Researchers at the University of Toronto's Faculty of Applied Science & Engineering have used machine learning to design nano-architected materials that have the strength of carbon steel but the lightness of Styrofoam.
In a new paper published in Advanced Materials , a team led by Professor Tobin Filleter describes how they made nanomaterials with properties that offer a conflicting combination of exceptional strength, light weight and customizability. The approach could benefit a wide range of industries, from automotive to aerospace.

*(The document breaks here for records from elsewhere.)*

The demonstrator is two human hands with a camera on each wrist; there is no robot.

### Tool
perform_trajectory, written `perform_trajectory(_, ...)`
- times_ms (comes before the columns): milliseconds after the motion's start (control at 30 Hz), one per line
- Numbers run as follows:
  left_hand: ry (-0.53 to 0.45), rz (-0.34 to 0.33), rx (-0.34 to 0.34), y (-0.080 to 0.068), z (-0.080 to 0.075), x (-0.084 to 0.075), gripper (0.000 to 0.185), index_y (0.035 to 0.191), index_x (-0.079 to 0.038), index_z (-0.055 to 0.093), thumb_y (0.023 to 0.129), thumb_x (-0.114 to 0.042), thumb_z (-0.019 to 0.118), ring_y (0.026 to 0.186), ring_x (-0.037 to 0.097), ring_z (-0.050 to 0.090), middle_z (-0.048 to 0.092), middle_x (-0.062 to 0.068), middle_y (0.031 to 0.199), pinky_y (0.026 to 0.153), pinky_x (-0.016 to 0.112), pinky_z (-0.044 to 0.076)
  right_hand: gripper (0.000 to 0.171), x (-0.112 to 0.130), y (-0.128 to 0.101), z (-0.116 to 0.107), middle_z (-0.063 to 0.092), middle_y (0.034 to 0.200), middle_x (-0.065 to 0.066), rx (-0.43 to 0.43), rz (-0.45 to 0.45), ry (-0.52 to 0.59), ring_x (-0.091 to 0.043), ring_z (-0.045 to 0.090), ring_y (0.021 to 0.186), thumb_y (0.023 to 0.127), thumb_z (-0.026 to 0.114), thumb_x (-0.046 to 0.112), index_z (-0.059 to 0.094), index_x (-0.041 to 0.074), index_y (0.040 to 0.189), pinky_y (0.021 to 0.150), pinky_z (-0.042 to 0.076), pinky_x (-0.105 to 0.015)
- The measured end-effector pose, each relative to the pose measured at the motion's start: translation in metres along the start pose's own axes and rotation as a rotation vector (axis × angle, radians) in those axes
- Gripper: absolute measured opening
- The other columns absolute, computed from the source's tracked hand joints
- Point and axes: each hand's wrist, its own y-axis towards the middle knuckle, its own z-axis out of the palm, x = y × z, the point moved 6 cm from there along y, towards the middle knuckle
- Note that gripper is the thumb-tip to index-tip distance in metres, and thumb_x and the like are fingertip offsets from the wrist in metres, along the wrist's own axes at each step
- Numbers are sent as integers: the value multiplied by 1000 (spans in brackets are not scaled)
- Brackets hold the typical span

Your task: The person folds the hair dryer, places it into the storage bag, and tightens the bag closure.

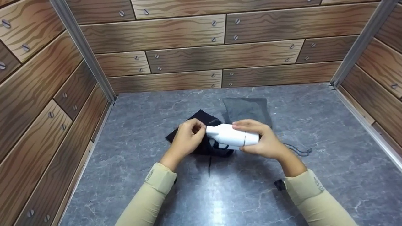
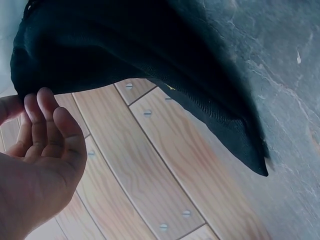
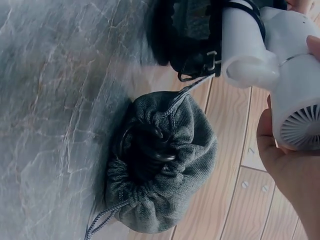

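My right hand point(image 1: 265, 142) grips a small white hair dryer point(image 1: 230, 135) by its rear end, held level with the nozzle pointing left. The right wrist view shows the dryer point(image 3: 280, 60), its vent grille by my palm point(image 3: 295, 170). My left hand point(image 1: 188, 136) pinches the mouth edge of a black fabric pouch point(image 1: 201, 117) right at the nozzle tip. In the left wrist view my fingers point(image 2: 45, 120) hold the hem of the black pouch point(image 2: 140, 60), which is lifted off the table. The pouch's inside is hidden.
A grey drawstring pouch point(image 1: 248, 110) lies just behind the hands, bunched with an open mouth point(image 3: 160, 165); its cord point(image 1: 300, 151) trails right. The grey marble tabletop point(image 1: 141, 194) is boxed in by wood-pattern walls point(image 1: 188, 56) on three sides.
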Motion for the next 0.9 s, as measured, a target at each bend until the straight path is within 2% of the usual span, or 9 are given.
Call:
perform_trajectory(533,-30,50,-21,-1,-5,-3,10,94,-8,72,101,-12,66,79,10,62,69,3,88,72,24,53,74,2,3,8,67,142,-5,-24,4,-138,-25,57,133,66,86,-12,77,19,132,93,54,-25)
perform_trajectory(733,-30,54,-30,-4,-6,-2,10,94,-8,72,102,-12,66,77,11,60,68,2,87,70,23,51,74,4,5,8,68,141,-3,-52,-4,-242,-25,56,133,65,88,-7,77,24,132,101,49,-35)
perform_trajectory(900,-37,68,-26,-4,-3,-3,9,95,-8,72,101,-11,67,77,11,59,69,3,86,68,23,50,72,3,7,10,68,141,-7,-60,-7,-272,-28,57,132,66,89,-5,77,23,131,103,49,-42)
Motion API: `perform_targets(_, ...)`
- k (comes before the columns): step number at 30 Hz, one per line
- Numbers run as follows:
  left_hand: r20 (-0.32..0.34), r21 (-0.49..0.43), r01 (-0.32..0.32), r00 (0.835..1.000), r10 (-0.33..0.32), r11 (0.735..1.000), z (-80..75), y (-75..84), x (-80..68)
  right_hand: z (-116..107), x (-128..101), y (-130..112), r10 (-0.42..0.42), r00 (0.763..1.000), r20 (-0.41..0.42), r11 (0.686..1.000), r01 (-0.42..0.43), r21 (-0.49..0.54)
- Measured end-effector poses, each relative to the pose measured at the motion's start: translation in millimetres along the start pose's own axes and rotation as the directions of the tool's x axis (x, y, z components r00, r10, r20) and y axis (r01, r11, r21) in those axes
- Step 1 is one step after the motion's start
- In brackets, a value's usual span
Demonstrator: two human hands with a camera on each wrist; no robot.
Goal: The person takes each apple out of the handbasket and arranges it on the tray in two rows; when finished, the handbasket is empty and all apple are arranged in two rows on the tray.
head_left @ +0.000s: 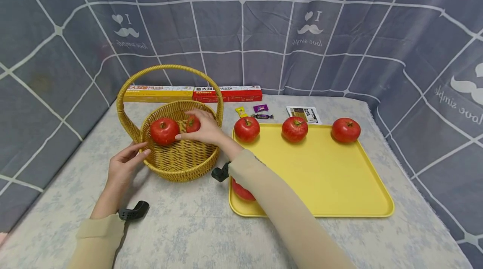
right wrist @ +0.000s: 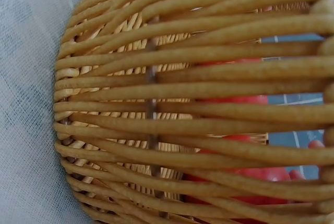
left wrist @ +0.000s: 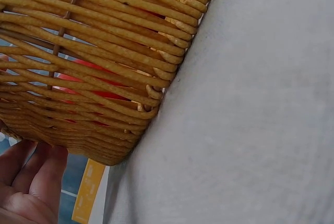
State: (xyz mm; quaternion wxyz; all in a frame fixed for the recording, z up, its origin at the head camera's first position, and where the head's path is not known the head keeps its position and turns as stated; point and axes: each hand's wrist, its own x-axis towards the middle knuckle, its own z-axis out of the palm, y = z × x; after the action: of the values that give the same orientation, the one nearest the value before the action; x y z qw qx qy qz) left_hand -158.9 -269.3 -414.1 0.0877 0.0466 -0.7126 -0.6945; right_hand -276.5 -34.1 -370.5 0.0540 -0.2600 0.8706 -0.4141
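Note:
A yellow wicker basket with a tall arched handle stands at the left of the table. My left hand grips its left rim between thumb and fingers; in the left wrist view the fingers meet the rim. Inside the basket, one red apple rests on the left. My right hand reaches in over the right side and holds another apple, partly hidden by the fingers. The thumb tip comes close to the first apple. Through the weave in the right wrist view, red apples show in pieces.
Right of the basket lies a yellow tray with several apples along its edges; my right forearm crosses its left part. Behind are two pasta boxes, small wrapped candies and a printed packet. A grey curtain encloses the table.

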Motion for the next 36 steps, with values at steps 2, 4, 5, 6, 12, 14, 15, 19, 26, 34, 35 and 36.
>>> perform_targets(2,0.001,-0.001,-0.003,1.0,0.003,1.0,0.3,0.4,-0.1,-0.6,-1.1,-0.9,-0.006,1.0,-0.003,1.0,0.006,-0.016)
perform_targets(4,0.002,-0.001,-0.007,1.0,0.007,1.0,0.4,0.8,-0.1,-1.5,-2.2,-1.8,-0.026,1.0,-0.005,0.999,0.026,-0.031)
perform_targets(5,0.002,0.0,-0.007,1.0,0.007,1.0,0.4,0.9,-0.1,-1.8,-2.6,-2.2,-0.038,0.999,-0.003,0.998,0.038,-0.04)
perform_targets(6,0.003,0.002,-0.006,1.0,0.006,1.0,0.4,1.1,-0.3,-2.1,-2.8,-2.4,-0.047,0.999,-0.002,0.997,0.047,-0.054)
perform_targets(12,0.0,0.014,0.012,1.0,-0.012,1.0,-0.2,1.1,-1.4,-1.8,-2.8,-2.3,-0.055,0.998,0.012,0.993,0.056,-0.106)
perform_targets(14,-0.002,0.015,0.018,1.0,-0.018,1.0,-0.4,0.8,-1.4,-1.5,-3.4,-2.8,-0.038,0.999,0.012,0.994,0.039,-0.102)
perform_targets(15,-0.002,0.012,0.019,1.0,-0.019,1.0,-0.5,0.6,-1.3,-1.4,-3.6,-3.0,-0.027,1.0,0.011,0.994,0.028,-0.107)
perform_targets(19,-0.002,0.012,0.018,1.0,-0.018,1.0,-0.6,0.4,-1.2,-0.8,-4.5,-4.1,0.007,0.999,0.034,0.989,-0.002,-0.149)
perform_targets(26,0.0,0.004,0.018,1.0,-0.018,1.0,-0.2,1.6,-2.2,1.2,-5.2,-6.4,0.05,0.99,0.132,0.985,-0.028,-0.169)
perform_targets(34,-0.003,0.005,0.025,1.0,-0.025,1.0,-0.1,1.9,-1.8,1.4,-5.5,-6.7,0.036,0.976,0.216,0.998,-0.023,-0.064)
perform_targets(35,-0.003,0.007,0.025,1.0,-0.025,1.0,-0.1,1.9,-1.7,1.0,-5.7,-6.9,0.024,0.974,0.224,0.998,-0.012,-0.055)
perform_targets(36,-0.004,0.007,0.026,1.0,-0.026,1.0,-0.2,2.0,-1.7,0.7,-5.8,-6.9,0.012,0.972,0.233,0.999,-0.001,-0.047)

"Nano-architected materials combine high performance shapes, like making a bridge out of triangles, at nanoscale sizes, which takes advantage of the 'smaller is stronger' effect, to achieve some of the highest strength-to-weight and stiffness-to-weight ratios, of any material," says Peter Serles, the first author of the new paper.

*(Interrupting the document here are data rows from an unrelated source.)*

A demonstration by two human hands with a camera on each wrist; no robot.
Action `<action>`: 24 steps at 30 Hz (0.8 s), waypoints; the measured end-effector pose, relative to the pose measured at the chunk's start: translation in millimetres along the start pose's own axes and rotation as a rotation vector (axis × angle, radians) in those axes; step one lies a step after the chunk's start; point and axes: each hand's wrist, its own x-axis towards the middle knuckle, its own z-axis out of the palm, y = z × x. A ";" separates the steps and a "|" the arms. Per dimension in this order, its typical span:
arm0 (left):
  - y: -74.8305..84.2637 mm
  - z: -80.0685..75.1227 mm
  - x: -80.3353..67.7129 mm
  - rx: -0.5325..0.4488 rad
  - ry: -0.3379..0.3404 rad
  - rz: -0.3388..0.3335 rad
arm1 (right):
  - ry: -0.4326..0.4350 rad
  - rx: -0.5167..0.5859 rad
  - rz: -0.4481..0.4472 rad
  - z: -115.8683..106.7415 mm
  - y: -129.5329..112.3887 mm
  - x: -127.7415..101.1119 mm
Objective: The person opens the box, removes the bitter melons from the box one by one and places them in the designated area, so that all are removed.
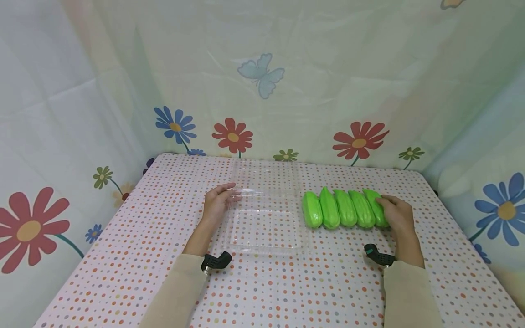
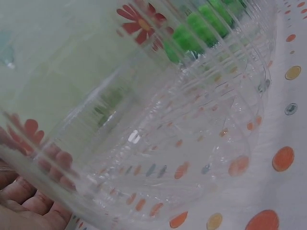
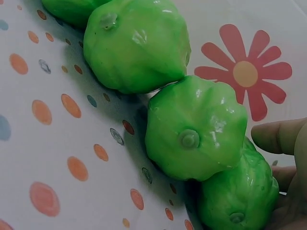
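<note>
A clear plastic box (image 1: 262,249) lies on the table with its lid (image 1: 266,175) folded back away from me. My left hand (image 1: 216,205) is at the box's left side near the fold, fingers against the thin plastic; some fingertips show through it in the left wrist view. To the right of the box, several glossy green ribbed gourds (image 1: 346,208), resembling bitter melons, lie side by side in a row. My right hand (image 1: 397,212) rests along the outer side of the rightmost gourd (image 3: 240,191). One finger stands a little apart from the gourds in the right wrist view.
A dotted cloth (image 1: 262,291) covers the table. Flower-printed curtains (image 1: 262,54) hang behind it and on both sides. Each wrist carries a black strap-on device (image 1: 216,261).
</note>
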 end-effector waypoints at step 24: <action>10.4 -14.0 0.5 0.114 0.075 -0.013 | 0.294 0.086 0.021 -4.1 -27.1 -12.1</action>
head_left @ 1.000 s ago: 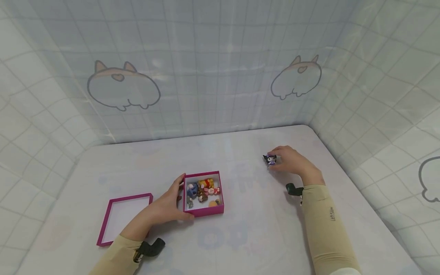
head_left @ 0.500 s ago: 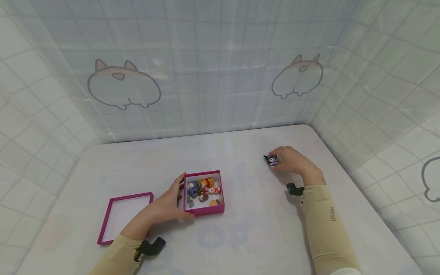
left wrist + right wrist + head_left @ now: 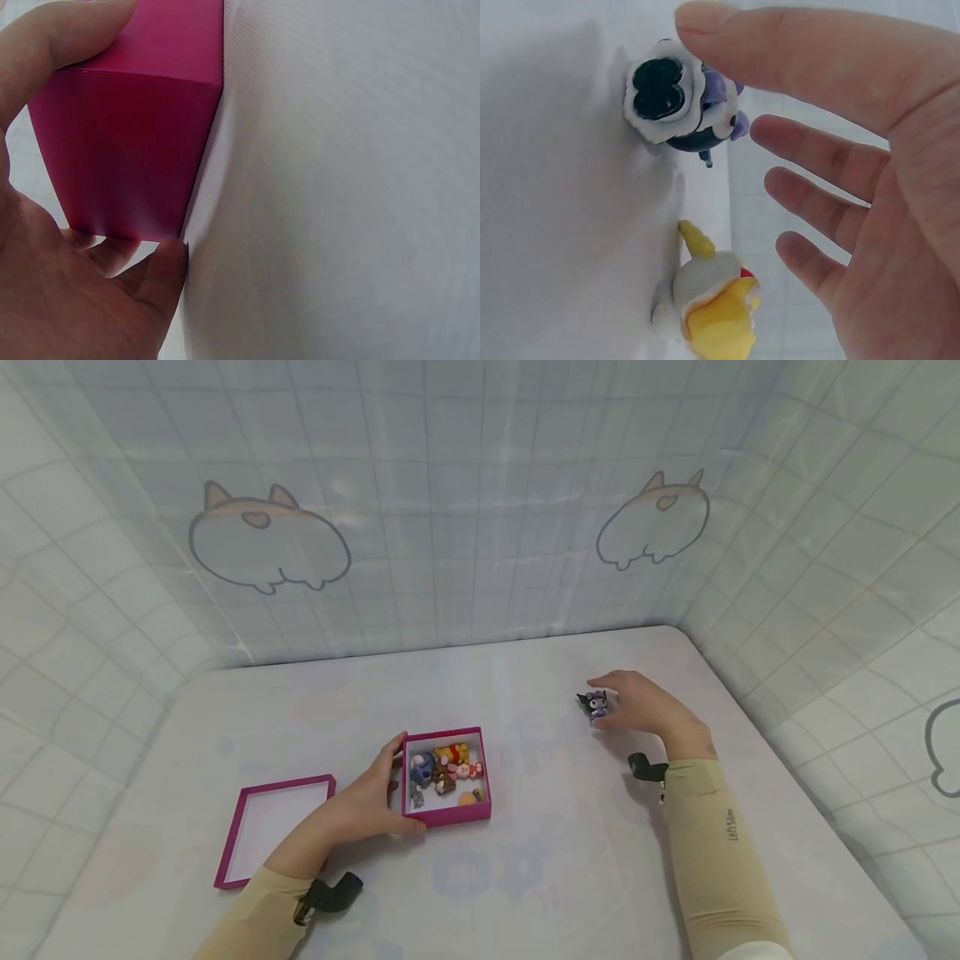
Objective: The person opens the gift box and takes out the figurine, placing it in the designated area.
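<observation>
Two hands at work. Left hand [image 3: 363, 810] gripped the magenta box [image 3: 453, 814]; right hand [image 3: 647, 703] held nothing, fingers spread around the black-and-purple figurine [image 3: 597, 703], contact unclear. Off-centre closing could, I judged, tip that glossy, rounded piece or brush the yellow-and-white figurine [image 3: 720, 326] near the little finger. Box walls looked flat, smooth, card-like.

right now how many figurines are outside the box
2: a black-and-purple figurine by the right hand, and a yellow-and-white figurine near it, seen only in the right wrist view. The hand may hide others.
</observation>
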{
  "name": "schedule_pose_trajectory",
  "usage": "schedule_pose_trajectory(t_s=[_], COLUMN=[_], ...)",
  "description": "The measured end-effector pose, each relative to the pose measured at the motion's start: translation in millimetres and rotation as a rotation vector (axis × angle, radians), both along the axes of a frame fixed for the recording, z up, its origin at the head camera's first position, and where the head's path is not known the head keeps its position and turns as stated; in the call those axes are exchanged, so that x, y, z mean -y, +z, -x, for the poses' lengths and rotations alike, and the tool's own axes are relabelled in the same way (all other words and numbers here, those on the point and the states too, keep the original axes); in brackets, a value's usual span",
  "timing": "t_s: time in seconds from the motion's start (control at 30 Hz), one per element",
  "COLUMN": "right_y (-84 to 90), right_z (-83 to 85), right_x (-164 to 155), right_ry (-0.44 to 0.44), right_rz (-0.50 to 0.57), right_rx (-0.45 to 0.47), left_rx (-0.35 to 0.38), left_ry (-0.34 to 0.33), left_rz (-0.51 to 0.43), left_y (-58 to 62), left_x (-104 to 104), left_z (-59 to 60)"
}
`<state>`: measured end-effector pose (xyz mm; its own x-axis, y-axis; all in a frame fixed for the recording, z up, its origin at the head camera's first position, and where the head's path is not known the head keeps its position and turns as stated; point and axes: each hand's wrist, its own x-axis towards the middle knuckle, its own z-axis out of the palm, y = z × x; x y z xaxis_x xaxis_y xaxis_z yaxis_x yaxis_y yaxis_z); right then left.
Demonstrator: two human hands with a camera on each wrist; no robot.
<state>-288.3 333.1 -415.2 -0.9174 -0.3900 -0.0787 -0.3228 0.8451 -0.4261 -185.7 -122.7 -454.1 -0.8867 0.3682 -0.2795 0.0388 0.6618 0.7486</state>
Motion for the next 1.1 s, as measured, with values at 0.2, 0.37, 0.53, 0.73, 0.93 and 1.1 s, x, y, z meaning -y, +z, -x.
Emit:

"However, the standard lattice shapes and geometries used tend to have sharp intersections and corners, which leads to the problem of stress concentrations. This results in early local failure and breakage of the materials, limiting their overall potential.

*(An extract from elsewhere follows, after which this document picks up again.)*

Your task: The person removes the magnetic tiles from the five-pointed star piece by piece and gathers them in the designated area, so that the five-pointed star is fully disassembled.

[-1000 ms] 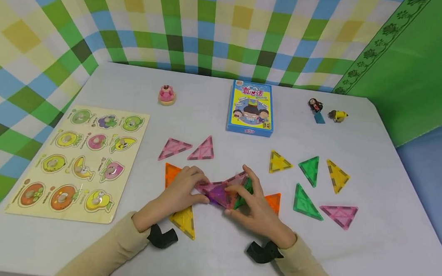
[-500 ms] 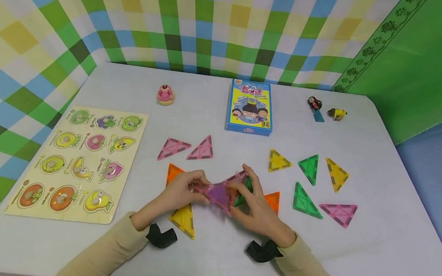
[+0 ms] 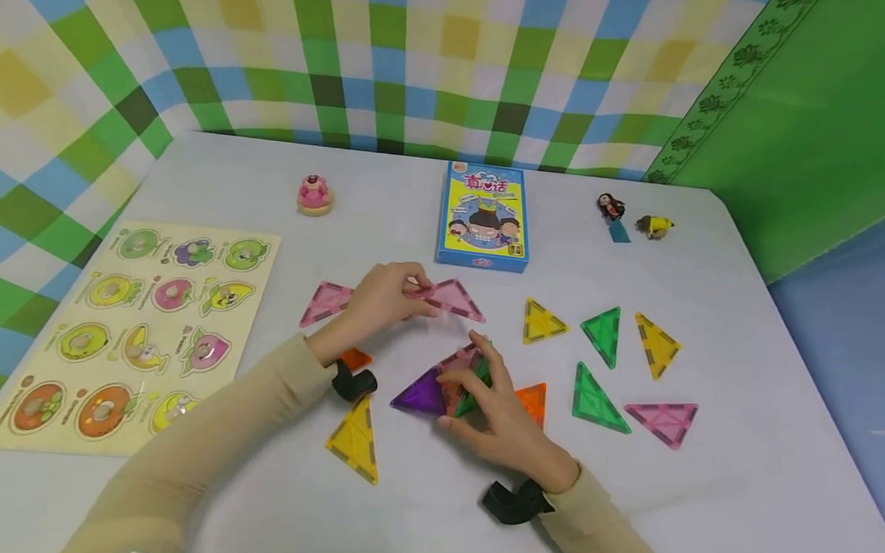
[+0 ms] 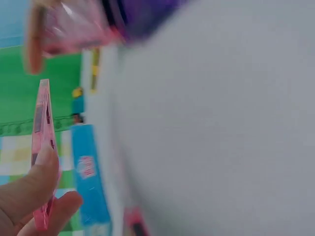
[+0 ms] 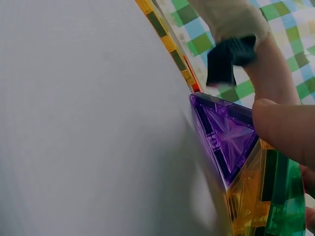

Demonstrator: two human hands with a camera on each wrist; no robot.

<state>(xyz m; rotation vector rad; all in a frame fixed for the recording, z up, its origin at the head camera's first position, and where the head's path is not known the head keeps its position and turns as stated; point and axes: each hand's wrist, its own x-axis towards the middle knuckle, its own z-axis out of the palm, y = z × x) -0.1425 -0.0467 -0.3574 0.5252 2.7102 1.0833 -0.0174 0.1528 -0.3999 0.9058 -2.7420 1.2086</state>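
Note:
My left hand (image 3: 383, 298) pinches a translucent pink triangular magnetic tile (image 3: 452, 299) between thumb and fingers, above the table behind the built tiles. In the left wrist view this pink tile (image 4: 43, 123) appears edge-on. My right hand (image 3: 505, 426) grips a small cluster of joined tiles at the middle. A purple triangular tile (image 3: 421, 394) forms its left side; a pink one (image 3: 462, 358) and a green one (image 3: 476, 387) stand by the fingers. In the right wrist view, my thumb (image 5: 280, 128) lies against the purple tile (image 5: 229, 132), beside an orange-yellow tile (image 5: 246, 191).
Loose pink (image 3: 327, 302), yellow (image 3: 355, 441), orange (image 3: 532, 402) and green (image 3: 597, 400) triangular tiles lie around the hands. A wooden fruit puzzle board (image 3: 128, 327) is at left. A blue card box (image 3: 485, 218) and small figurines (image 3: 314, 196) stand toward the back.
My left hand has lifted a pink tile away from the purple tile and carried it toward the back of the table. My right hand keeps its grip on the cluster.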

"As I thought about this challenge, I realized that it is a perfect problem for machine learning to tackle."
Nano-architected materials are made of tiny building blocks or repeating units measuring a few hundred nanometres in size — it would take more than 100 of them patterned in a row to reach the thickness of a human hair. These building blocks, which in this case are composed of carbon, are arranged in complex 3D structures called nanolattices.
To design their improved materials, Serles and Filleter worked with Professor Seunghwa Ryu and PhD student Jinwook Yeo at the Korea Advanced Institute of Science & Technology (KAIST) in Daejeon, South Korea. This partnership was initiated through the University of Toronto's International Doctoral Clusters program , which supports doctoral training through research engagement with international collaborators.
The KAIST team employed the multi-objective Bayesian optimization machine learning algorithm. This algorithm learned from simulated geometries to predict the best possible geometries for enhancing stress distribution and improving the strength-to-weight ratio of nano-architected designs.
Serles then used a two-photon polymerization 3D printer housed in the Centre for Research and Application in Fluidic Technologies (CRAFT) to create prototypes for experimental validation. This additive manufacturing technology enables 3D printing at the micro and nano scale, creating optimized carbon nanolattices.
These optimized nanolattices more than doubled the strength of existing designs, withstanding a stress of 2.03 megapascals for every cubic metre per kilogram of its density, which is about five times higher than titanium.
"This is the first time machine learning has been applied to optimize nano-architected materials, and we were shocked by the improvements," says Serles. "It didn't just replicate successful geometries from the training data; it learned from what changes to the shapes worked and what didn't, enabling it to predict entirely new lattice geometries.
"Machine learning is normally very data intensive, and it's difficult to generate a lot of data when you're using high-quality data from finite element analysis. But the multi-objective Bayesian optimization algorithm only needed 400 data points, whereas other algorithms might need 20,000 or more. So, we were able to work with a much smaller but an extremely high-quality data set."
"We hope that these new material designs will eventually lead to ultra-light weight components in aerospace applications, such as planes, helicopters and spacecraft that can reduce fuel demands during flight while maintaining safety and performance," says Filleter. "This can ultimately help reduce the high carbon footprint of flying."
"For example, if you were to replace components made of titanium on a plane with this material, you would be looking at fuel savings of 80 litres per year for every kilogram of material you replace," adds Serles.
Other contributors to the project include University of Toronto professors Yu Zou, Chandra Veer Singh, Jane Howe and Charles Jia, as well as international collaborators from Karlsruhe Institute of Technology (KIT) in Germany, Massachusetts Institute of Technology (MIT) and Rice University in the United States.
"This was a multi-faceted project that brought together various elements from material science, machine learning, chemistry and mechanics to help us understand how to improve and implement this technology," says Serles, who is now a Schmidt Science Fellow at the California Institute of Technology (Caltech).
"Our next steps will focus on further improving the scale up of these material designs to enable cost effective macroscale components," adds Filleter.
"In addition, we will continue to explore new designs that push the material architectures to even lower density while maintaining high strength and stiffness."